Depends a bit on which tile engine you're talking about -- the currently 
active one has that nasty lock that kicks in whenever a tile is accessed. This 
effectively serializes everything in Krita -- see the mutrace output I posted 
a while ago. The second one doesn't support swapping, so it's not comparable.

And I am sure there is a lot left to improve for both tile engines, if even 
the Gimp people found some serious issues in their decades old tile engine 
this year.

Right now, the easiest win we can make in the tile engine is to make the 
iterators cache the tiles they are accessing in a row or column. That's 
something that has been borne out by proper profiling.

> Most problems come from *misusing* the engine. And the biggest problem here
> is bitBlt'ing at higher level of abstraction (colorspaces). We used to
> discuss it on irc, as i remember. Tile engine (at least new one) supports
> implicit tile sharing and lazy copying, BUT higher layers of abstractions
>  do not use it at all! They must use it when source and destination
>  colorspaces coincide, it'll be much faster than direct copying of data
>  stride by stride.
> 
> But to solve this issue we need to design a good programming interface for
> it.
> The implementation will not be that difficult, i can do this as soon we
> discuss the interface.

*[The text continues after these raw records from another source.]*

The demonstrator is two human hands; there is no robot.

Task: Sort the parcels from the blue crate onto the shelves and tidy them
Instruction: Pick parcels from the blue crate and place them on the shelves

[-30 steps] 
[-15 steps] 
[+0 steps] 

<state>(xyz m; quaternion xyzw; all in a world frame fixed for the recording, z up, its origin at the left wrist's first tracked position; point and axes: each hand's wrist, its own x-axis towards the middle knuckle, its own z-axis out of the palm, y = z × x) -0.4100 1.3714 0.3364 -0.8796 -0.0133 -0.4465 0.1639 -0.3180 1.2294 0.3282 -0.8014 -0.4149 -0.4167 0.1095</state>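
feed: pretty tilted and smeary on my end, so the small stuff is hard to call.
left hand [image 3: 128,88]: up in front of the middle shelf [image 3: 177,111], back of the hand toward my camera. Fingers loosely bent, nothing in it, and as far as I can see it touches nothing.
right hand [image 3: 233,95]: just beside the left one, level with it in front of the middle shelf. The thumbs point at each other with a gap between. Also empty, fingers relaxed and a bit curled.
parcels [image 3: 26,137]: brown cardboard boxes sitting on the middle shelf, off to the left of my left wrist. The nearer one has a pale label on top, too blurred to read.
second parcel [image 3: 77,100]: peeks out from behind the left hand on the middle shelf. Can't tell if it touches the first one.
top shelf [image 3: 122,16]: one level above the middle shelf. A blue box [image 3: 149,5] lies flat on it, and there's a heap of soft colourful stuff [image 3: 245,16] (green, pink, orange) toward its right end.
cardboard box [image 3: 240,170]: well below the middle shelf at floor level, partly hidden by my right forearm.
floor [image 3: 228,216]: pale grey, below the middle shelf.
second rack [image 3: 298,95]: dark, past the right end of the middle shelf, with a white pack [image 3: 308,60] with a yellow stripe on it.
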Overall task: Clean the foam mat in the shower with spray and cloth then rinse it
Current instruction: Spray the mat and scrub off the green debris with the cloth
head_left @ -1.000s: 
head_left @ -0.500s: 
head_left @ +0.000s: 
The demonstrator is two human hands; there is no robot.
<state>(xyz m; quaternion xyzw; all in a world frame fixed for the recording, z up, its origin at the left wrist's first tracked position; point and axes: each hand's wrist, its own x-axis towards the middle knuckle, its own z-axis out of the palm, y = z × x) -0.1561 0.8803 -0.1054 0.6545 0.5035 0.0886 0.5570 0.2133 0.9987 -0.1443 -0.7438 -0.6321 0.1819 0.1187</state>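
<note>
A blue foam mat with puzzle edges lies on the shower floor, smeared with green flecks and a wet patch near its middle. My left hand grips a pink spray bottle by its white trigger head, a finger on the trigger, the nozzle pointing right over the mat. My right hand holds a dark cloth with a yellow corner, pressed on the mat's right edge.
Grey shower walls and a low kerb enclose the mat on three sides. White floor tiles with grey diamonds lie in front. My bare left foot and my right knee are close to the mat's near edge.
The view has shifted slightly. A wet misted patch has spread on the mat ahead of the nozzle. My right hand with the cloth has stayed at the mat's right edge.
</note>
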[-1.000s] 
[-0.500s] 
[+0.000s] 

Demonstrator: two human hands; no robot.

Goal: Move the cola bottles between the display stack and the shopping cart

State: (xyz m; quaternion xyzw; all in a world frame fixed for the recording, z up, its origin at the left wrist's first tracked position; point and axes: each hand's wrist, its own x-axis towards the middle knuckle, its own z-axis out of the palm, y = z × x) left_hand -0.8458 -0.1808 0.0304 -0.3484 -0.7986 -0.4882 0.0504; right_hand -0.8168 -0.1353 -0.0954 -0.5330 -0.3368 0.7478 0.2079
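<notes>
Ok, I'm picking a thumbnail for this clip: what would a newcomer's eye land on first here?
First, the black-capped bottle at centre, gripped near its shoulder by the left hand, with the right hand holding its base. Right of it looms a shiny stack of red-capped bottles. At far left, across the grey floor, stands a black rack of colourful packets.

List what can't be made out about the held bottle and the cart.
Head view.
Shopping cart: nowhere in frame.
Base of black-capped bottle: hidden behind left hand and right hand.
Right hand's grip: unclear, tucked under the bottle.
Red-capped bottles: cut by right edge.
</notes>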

We could discuss it on sprint?
> 
> 
> 2) To make bitBlt'ing more faster we should solve another one issue:
> compositeOps constants in pigment.
> 
> I don't know how it happened, but all the compositeOp constants (like
> COMPOSITE_OVER) are strings! And for every stride of the image (there might
> be more than 1000 strides per image) we do a string comparison! More than
> that, we do many string comparisons on every composition! See [1].

No, we don't. We get a KoCompositeOp subclass instance and apply that. It's 
easy enough to see that we don't do all those string comparisons by running 
valgrind.

> I don't know where COMPOSITE_OVER and COMPOSITE_ALPHA_DARKEN are
> implemented, maybe their application is optimized a bit, but most of the
> others should suffer from this comparison.

For rgbu8, ADD, ALPHA_DARKEN, BURN, DIVIDE, DODGE, ERASE, MULTIPLY, OVER, 
OVERLAY, SCREEN, SUBTRACT are implemented as separate, templated classes.

COMPOSITE_DARKEN, COMPOSITE_LIGHTEN,COMPOSITE_HUE,  
COMPOSITE_SATURATIONCOMPOSITE_VALUE, COMPOSITE_COLOR, COMPOSITE_IN 
COMPOSITE_OUT,  COMPOSITE_ADD,   COMPOSITE_DIFF COMPOSITE_BUMPMAP,   
COMPOSITE_CLEAR, COMPOSITE_DISSOLVE are implemented in this legacy code. 

Other colorspaces do not have the legacy code path.

> Of course, Qt may smooth this comparison procedure a bit with shared
> internal data, but nevertheless integer switch should be much faster than
> that.

It is optimized a lot in Qt -- and don't forget that these are const's. But, 
as Cyrille has said, it's old code.

> 
> What do i suggest?
> Change all these constants' type to qint32 and create separate function
>  that would show their name using integers. This chain of if()
>  constrictions in [1] could be replaced with a simple 'switch'
>  construction. Theoretically, a compiler can optimize this switch with a
>  jump table at asm level.

That's not necessary because we've already implemented something like Thomas 
Zander suggested three years ago. We just haven't had the time to port all 
code.

> 3) Slow work on dual-core processors is connected with the fact that there
> almost no threading in Krita at the moment. =) Yes, we have KisImageUpdater
> but it does almost nothing for speed, because while it works other parts of
> Krita (e.g. KisView) are waiting for his work finished.

KisView is not waiting in the sense that it blocks until the image is 
refreshed. The gui is kept responsive at all times because the recomputation 
isn't in done in the gui thread. Note that actually painting, i.e., making 
strokes, also involves running a thread, which means there are 3 threads 
running already while painting.

> It means that Krita
> is almost single-threaded: while one thread is working, others - are
> waiting. I saw it when i started a system monitor in parallel with Krita,
>  it showed that only one core is working at the same moment (i tested it
>  about a month ago).

When painting with a big brush (~500) pixels, kysguard shows that both cores 
are actually saturated. One is recompositing, the other is computing the 500 
pixel mask for every dab (which is the biggest measurable performance issue we 
have).

> I'm working on a layers merging parallelization right now. The same
> algorithm can (and should) be used in KisView for pre-scaling.

That sounds cool! But please -- no enormous code drops, make sure we have a 
manageable set of small patches for review!

> 4) openGL is good, but i think we could use processor's capabilities like
> SSE and friends first.

I'm vacillating on this... sse etc. are nice, but most distributors do not 
enable them by default, except for the 64 bits systems. OpenGL + glsl has
the potential to give much more performance, but I haven't got a system where 
I can use it. And if we can move more and more work to opengtl, we can profit 
from the automatic optimization it gives us. 

-- 
Boudewijn Rempt | http://www.valdyas.org